3. Hiç kimse, çoğunluk tarafından belirlenen egemenin kuruluşuna, adaletsizlik etmeden karşı gelemez.
Üçüncü olarak, çoğunluk, muvafık oylarla bir egemen tayin ettiği için; karşı oy vermiş olan da diğerlerine uymalı; yani, egemenin yapacağı bütün eylemleri kabul etmeye veya, kabul etmediğinde, diğerleri tarafından haklı olarak yok edilmeye razı olmalıdır. Çünkü, toplanmış olanların birliğine gönüllü olarak girmiş ise, orada iradesini gerektiği biçimde açıklamış ve, dolayısıyla, çoğunluğun karar vereceği şeye uyacağına zımmen söz vermiş demektir: ve, dolayısıyla, bu karara uymayı reddeder veya onların kararlarından herhangi birine karşı gelirse, ahdine aykırı ve bu nedenle de adaletsiz davranıyor demektir. O kişi birlikten olsun veya olmasın; ve onun rızası istensin veya istenmesin, ya onların kararlarına boyun eğmeli ya da daha önce içinde bulunduğu savaş durumunda bırakılmalıdır; ki bu durumda iken, herhangi bir kişi tarafından adaletsizlik olmaksızın yok edilebilir.
4. Egemenin eylemleri uyruk tarafından eleştirilemez.
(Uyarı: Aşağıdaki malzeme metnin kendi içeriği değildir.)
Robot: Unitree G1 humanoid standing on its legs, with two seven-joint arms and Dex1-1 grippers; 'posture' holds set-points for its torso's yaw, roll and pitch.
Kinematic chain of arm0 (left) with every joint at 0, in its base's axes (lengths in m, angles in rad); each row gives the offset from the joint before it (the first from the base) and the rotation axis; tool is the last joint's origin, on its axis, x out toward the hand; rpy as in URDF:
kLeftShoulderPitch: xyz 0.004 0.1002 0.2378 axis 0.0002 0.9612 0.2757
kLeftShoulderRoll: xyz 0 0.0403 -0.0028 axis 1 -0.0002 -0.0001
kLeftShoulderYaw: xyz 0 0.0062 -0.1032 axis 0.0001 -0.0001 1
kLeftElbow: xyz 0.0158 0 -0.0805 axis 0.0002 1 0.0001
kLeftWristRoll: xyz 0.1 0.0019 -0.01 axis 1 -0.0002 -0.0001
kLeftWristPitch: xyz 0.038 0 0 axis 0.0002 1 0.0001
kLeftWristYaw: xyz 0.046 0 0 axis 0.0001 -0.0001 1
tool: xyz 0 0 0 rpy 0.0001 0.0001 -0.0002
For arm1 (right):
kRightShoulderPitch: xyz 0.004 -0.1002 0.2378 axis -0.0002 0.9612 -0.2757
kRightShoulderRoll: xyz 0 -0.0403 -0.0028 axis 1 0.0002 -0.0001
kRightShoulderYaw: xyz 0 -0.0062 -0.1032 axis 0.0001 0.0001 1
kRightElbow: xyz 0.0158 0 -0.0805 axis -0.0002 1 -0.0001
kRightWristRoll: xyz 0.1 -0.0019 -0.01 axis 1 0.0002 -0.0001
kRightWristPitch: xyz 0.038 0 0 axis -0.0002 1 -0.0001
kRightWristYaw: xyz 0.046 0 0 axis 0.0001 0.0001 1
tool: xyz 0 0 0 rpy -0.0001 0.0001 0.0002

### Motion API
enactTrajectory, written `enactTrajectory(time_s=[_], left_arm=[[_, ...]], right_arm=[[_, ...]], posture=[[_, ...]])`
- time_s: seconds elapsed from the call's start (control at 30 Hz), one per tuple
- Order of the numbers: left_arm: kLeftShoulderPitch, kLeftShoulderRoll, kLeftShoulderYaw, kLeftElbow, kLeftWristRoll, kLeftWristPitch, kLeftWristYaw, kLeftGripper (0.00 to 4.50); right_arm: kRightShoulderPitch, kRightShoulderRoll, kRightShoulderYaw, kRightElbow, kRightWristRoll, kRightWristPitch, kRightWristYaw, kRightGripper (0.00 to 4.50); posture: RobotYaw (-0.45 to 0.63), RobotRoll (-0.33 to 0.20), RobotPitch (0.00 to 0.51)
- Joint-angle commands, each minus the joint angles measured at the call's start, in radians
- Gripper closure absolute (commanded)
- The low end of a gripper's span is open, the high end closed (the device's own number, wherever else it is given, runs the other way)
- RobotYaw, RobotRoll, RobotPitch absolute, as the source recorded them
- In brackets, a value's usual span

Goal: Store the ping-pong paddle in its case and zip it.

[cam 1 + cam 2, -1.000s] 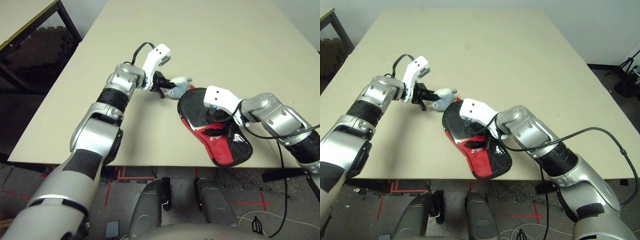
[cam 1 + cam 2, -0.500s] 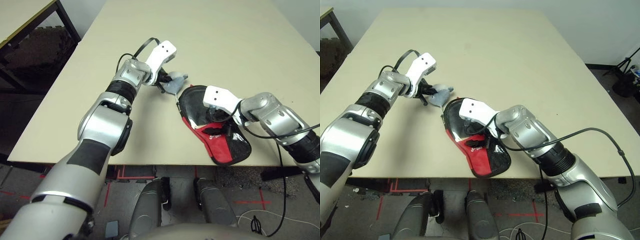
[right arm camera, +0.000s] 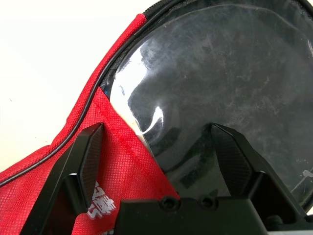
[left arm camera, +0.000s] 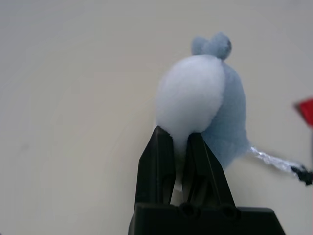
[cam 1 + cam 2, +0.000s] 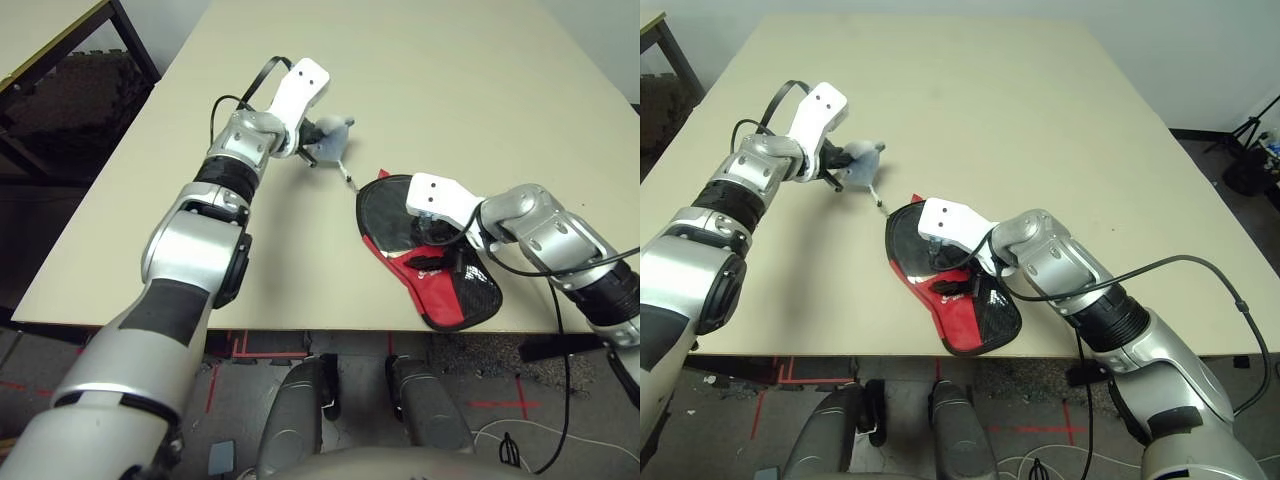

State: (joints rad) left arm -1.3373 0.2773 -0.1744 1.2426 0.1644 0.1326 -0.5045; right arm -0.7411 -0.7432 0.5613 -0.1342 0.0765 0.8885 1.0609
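Note:
The case (image 5: pixel 447 293), black and red fabric, lies near the table's front edge with its round end open. Inside that end shows the black face of the ping-pong paddle (image 3: pixel 220 83); its handle is hidden. My right gripper (image 3: pixel 159 147) stands open right over the case, one finger above the red flap (image 3: pixel 54 147) and the other above the paddle face. My left gripper (image 4: pixel 177 139) is shut on a small grey-blue soft lump (image 5: pixel 328 136), farther back and to the left of the case. A thin cord (image 5: pixel 347 177) runs from the lump to the case's rim.
The beige table (image 5: pixel 450 80) stretches far back and to the right. Its left edge (image 5: pixel 110 170) drops to the floor beside a second table (image 5: pixel 40 40) with a black frame. A black cable (image 5: pixel 1200 265) loops off my right forearm.
My left gripper has pulled the soft lump back and to the left, away from the case, drawing the cord out. The right gripper and case have stayed put.

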Motion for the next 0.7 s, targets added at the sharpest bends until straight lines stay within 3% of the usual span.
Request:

Dördüncü olarak, her bir uyruk, kurulmuş olan egemenin bütün eylemleri ve kararlarının amili olduğu için; egemenin yaptığı hiçbir şey uyruklarına yapılmış bir haksızlık olamaz; ve ayrıca egemen, uyruklarından herhangi biri tarafından adaletsiz olmakla suçlanamaz. Çünkü, bir başkasından aldığı yetkiyle herhangi bir şey yapan bir kimse, yetkisine dayanarak hareket ettiği kişiye bu şeyle haksızlık etmez. Bir devletin bu şekilde kuruluşu ile, herkes egemenin bütün yaptıklarının amilidir ve, dolayısıyla, egemeninden haksızlığa uğradığından şikayet eden bir kimse, bizzat kendisinin amili olduğu bir şeyden şikâyet ediyor demektir; ve bu nedenle kendisinden başka hiç kimseyi suçlamamalıdır; hatta kendisini bile haksızlık yapmakla suçlayamaz; çünkü bir kimsenin kendisine haksızlık yapması imkânsızdır. Egemen güce sahip olanların insafsızlık edebilecekleri doğrudur; fakat onlar, kelimenin doğru anlamında, adaletsizlik veya haksızlık etmezler.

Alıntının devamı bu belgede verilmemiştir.